[What you will do] Below is a listing. Set down exactly the lines from the one containing "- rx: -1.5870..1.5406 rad" through the one containing "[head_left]", both ends included, and leave out the rest.

%%

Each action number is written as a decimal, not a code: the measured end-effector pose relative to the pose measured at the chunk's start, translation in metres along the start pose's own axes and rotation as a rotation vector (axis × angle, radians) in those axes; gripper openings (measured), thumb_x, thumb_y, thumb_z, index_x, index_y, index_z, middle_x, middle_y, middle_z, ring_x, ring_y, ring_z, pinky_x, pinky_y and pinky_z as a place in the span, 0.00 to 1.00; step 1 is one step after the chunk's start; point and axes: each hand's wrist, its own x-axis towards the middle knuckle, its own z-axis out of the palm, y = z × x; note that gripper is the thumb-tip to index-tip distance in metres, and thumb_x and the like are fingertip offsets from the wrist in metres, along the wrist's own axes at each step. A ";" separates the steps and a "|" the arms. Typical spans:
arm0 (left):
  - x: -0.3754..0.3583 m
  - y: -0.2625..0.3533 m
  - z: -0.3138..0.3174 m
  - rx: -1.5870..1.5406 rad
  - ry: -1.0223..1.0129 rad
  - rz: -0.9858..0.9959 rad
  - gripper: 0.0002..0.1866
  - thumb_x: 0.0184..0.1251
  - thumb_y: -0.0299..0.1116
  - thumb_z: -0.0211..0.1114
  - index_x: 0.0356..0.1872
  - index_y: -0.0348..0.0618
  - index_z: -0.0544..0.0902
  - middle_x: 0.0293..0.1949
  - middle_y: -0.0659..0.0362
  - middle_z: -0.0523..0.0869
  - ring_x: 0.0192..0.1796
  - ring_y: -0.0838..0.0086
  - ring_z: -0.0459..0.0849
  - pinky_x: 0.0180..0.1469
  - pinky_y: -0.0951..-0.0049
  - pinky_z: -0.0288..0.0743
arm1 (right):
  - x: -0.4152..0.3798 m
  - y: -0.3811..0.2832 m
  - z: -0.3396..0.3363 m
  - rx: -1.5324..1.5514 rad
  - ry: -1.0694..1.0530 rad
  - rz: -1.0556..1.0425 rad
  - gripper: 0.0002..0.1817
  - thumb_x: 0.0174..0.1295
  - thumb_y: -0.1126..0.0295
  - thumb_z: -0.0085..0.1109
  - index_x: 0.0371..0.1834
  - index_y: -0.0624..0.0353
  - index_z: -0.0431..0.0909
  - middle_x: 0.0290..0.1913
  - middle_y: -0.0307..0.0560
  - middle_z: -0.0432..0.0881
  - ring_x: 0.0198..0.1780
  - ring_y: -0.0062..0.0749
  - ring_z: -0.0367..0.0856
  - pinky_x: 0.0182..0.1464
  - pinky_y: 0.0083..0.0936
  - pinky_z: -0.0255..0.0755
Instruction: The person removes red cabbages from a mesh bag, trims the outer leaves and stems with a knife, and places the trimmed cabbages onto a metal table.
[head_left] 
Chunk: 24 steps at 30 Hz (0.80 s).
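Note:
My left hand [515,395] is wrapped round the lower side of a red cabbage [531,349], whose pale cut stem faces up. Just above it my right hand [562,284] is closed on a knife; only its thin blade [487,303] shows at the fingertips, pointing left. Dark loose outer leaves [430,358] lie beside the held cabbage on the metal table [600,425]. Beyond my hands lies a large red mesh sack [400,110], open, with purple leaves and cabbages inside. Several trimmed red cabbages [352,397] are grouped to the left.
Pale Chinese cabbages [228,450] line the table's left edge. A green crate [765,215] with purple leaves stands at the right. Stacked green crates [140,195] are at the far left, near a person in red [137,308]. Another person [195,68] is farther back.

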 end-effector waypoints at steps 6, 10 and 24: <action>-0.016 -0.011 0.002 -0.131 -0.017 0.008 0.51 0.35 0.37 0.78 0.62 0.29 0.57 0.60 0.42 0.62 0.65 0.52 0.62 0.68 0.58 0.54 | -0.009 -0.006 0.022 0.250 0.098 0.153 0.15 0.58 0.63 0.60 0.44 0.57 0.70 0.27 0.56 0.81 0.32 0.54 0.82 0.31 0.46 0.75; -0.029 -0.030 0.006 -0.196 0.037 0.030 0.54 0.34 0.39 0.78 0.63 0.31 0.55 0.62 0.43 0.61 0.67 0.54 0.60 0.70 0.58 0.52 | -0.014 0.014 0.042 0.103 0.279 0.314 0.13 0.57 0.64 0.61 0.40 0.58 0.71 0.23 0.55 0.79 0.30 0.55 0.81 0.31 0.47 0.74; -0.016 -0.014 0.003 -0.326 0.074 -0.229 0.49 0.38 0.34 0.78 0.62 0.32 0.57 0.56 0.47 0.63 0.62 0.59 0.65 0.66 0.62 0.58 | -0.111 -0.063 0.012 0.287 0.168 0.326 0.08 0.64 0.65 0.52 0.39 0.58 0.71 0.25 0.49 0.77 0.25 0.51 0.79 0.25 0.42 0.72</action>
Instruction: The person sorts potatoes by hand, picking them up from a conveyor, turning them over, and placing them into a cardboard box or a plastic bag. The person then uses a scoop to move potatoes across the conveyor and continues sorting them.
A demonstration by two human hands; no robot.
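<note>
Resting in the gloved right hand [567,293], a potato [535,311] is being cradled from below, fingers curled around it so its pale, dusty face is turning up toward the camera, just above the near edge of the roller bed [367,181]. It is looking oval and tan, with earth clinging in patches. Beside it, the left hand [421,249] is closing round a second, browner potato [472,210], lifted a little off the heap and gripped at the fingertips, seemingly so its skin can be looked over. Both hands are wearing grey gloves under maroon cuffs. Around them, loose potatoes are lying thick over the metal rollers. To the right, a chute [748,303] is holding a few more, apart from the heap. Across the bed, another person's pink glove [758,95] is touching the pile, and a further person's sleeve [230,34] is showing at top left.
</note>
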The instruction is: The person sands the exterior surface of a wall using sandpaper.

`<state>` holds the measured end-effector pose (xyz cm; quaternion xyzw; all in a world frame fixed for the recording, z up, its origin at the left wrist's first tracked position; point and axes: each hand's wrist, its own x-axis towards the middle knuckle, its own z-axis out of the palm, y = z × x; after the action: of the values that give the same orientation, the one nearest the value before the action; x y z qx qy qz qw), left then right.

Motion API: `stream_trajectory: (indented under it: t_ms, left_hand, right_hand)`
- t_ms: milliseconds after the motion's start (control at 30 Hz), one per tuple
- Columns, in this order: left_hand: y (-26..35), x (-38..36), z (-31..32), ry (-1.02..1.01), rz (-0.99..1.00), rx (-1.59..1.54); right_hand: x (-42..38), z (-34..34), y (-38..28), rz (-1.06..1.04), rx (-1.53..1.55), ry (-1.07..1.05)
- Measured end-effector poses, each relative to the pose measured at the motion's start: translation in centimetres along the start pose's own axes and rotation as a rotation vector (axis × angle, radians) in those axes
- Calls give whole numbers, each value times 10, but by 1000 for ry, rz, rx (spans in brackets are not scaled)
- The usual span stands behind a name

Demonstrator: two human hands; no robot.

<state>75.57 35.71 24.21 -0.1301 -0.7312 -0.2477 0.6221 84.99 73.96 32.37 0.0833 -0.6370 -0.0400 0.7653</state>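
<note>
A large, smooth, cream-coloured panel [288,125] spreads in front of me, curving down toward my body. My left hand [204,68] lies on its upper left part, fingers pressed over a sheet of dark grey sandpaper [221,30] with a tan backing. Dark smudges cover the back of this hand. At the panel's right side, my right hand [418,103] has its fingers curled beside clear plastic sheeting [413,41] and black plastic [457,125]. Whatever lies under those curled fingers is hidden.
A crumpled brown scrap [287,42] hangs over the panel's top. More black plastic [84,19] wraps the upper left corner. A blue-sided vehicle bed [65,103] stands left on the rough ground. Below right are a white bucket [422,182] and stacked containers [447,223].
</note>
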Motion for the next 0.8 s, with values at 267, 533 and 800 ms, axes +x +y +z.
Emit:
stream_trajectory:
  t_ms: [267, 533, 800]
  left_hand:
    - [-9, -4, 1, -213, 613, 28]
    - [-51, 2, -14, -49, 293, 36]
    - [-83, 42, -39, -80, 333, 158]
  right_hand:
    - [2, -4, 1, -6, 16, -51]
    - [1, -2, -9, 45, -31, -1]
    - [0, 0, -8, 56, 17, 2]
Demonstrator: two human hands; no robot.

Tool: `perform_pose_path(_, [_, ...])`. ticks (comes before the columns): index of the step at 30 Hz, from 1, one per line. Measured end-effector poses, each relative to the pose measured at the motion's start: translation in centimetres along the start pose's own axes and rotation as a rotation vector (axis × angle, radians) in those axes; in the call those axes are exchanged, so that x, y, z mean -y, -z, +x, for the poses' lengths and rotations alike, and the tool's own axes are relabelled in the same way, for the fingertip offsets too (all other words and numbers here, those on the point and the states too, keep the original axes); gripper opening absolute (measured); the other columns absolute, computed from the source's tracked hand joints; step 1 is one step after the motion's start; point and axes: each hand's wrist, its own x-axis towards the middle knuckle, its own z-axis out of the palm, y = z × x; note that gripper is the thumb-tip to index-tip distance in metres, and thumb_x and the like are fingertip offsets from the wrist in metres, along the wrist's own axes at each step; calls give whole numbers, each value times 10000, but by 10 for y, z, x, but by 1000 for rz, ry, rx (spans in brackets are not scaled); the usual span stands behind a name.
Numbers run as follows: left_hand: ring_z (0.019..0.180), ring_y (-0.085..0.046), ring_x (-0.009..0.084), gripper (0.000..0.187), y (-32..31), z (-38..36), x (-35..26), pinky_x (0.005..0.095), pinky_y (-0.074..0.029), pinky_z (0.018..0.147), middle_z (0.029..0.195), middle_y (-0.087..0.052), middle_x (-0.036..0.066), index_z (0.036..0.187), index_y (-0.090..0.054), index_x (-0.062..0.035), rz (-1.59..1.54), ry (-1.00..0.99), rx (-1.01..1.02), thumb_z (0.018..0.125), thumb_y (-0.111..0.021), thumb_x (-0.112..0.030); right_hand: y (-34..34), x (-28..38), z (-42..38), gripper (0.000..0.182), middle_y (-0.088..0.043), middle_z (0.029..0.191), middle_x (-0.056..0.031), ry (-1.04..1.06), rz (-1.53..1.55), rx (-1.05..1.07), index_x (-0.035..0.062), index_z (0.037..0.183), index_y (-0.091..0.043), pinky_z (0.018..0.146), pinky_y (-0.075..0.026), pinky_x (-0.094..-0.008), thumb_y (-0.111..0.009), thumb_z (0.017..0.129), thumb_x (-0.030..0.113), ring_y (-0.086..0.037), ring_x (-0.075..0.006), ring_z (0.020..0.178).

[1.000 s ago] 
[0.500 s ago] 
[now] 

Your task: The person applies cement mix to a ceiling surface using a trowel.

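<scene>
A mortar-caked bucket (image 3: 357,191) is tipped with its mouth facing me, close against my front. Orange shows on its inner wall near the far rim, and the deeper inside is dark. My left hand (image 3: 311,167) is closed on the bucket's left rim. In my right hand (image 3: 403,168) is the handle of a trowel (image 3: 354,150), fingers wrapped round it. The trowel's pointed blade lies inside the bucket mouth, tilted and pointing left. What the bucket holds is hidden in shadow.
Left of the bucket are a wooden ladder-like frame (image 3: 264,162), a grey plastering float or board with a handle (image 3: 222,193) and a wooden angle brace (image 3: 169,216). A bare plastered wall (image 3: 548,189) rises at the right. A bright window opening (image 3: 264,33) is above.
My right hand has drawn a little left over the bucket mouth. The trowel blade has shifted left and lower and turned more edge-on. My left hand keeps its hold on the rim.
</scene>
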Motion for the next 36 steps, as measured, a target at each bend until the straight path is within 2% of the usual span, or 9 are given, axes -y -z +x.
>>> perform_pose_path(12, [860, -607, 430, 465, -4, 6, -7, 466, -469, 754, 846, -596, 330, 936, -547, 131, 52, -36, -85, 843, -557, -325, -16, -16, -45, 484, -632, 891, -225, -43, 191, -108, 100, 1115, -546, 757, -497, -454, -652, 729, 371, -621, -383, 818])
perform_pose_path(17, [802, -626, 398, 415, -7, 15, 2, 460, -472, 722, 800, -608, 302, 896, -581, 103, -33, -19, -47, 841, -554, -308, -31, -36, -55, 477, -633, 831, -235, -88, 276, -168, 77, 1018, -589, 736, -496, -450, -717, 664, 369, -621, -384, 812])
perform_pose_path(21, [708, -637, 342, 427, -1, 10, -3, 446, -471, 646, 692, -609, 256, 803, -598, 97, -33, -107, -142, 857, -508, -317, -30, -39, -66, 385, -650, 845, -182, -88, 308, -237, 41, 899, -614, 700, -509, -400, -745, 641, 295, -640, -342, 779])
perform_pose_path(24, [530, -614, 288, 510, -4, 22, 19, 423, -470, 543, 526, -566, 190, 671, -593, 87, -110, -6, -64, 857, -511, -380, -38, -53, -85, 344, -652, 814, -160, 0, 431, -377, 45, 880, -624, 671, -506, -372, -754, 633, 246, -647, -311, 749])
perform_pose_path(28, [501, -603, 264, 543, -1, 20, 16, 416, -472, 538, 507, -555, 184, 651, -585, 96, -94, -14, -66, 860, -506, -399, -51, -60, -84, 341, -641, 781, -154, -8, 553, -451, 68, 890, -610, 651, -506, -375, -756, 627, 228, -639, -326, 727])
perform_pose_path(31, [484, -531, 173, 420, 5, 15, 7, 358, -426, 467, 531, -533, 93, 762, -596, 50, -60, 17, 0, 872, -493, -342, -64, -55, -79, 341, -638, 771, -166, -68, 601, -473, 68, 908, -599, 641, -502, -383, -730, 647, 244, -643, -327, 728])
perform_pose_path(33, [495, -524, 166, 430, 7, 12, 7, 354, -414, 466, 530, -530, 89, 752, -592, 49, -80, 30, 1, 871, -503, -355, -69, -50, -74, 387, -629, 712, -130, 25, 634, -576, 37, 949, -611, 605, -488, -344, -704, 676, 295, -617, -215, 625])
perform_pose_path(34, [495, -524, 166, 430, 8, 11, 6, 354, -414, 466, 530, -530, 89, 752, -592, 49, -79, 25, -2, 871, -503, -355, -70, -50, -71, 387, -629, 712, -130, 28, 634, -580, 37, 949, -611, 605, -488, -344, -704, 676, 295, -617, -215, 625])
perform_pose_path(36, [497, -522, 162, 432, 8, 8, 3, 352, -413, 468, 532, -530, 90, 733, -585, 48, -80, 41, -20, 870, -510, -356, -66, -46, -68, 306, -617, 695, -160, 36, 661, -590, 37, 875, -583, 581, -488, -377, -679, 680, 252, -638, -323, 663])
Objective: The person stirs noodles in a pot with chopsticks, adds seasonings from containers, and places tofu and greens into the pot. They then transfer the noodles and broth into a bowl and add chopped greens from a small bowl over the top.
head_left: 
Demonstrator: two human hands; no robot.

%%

[Task response]
  - rx: -1.5870..1.5406 rad
  - ry: -1.0223..1.0129 rad
  - rz: -0.9858..0.9959 rad
  - gripper: 0.0002..0.1866
  - thumb_x: 0.0184..0.1251
  - thumb_y: -0.0299..0.1116
  - thumb_z: -0.0211..0.1114
  - index_x: 0.0356..0.1872
  - index_y: -0.0348..0.0618
  - index_z: -0.0544..0.0902
  - middle_x: 0.0293..0.1949
  - middle_y: -0.0659..0.0362
  - middle_z: -0.0523..0.0869
  - ring_x: 0.0192..0.1796
  - ring_y: -0.0838..0.0086
  - ring_z: -0.0459..0.0849
  - pinky_x: 0.0180..0.1469
  - pinky_y: -0.0951..-0.0049
  - pinky_z: -0.0288..0.0743
arm1 (right):
  - x: -0.4152..0.3798 m
  - y: -0.3811..0.2832 m
  - z: -0.3396..0.3363 m
  - rx: -1.5324..1.5514 rad
  - ry: -1.0694..1.0530 rad
  - rz: -1.0556..1.0425 rad
  - gripper: 0.0002..0.1817
  - thumb_x: 0.0174..0.1295
  - thumb_y: -0.1126..0.0295
  - thumb_z: -0.0085..0.1109
  - index_x: 0.0371..0.1834
  - index_y: -0.0624..0.0353
  - index_z: -0.0431..0.0909
  - middle_x: 0.0290..0.1913
  - middle_y: -0.0307..0.0560
  - middle_z: -0.0432..0.0881
  - ring_x: 0.0198..0.1780
  - ring_y: -0.0062..0.0749
  - ring_z: -0.0367..0.0856
  - pinky_x: 0.0182..0.1464
  - pinky_y: 0.0083..0.0936
  - pinky_z: -0.0255..0.0755
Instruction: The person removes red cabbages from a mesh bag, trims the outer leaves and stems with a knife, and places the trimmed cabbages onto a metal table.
[head_left] 

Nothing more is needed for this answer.